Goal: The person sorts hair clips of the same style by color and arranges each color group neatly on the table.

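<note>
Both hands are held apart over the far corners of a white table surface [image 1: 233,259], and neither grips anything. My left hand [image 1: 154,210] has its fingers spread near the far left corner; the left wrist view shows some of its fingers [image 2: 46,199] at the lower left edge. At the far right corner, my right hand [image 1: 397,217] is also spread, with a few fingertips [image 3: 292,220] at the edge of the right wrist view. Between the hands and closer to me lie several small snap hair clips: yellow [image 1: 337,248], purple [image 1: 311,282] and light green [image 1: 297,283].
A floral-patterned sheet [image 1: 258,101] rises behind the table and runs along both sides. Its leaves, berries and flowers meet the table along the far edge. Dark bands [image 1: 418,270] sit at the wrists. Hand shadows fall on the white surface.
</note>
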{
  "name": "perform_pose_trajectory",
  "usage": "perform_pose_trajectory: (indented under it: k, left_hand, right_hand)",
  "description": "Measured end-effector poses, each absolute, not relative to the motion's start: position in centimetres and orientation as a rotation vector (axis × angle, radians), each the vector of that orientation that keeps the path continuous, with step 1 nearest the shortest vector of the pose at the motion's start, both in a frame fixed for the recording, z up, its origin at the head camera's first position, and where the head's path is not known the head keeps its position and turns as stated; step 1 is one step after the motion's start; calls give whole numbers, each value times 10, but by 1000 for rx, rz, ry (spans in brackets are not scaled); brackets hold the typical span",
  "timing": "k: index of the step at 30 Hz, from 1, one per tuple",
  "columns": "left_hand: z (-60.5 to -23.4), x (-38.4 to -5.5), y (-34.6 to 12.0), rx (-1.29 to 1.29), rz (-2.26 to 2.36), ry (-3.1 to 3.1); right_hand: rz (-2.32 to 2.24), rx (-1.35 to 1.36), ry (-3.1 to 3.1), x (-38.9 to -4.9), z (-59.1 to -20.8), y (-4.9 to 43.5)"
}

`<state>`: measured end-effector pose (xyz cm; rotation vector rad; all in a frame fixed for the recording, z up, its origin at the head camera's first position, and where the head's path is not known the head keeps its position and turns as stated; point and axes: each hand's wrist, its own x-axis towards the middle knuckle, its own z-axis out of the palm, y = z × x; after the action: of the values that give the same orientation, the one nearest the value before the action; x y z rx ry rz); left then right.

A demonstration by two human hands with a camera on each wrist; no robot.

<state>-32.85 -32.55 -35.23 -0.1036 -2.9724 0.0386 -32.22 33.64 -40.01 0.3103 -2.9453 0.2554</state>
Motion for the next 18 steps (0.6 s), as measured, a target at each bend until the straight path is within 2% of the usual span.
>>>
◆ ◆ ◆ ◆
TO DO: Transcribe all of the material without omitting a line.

SOLVED PROBLEM:
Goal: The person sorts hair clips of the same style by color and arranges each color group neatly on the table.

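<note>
Both hands are held apart over the far corners of a white table surface [image 1: 233,259], and neither grips anything. My left hand [image 1: 154,210] has its fingers spread near the far left corner; the left wrist view shows some of its fingers [image 2: 46,199] at the lower left edge. At the far right corner, my right hand [image 1: 397,217] is also spread, with a few fingertips [image 3: 292,220] at the edge of the right wrist view. Between the hands and closer to me lie several small snap hair clips: yellow [image 1: 337,248], purple [image 1: 311,282] and light green [image 1: 297,283].
A floral-patterned sheet [image 1: 258,101] rises behind the table and runs along both sides. Its leaves, berries and flowers meet the table along the far edge. Dark bands [image 1: 418,270] sit at the wrists. Hand shadows fall on the white surface.
</note>
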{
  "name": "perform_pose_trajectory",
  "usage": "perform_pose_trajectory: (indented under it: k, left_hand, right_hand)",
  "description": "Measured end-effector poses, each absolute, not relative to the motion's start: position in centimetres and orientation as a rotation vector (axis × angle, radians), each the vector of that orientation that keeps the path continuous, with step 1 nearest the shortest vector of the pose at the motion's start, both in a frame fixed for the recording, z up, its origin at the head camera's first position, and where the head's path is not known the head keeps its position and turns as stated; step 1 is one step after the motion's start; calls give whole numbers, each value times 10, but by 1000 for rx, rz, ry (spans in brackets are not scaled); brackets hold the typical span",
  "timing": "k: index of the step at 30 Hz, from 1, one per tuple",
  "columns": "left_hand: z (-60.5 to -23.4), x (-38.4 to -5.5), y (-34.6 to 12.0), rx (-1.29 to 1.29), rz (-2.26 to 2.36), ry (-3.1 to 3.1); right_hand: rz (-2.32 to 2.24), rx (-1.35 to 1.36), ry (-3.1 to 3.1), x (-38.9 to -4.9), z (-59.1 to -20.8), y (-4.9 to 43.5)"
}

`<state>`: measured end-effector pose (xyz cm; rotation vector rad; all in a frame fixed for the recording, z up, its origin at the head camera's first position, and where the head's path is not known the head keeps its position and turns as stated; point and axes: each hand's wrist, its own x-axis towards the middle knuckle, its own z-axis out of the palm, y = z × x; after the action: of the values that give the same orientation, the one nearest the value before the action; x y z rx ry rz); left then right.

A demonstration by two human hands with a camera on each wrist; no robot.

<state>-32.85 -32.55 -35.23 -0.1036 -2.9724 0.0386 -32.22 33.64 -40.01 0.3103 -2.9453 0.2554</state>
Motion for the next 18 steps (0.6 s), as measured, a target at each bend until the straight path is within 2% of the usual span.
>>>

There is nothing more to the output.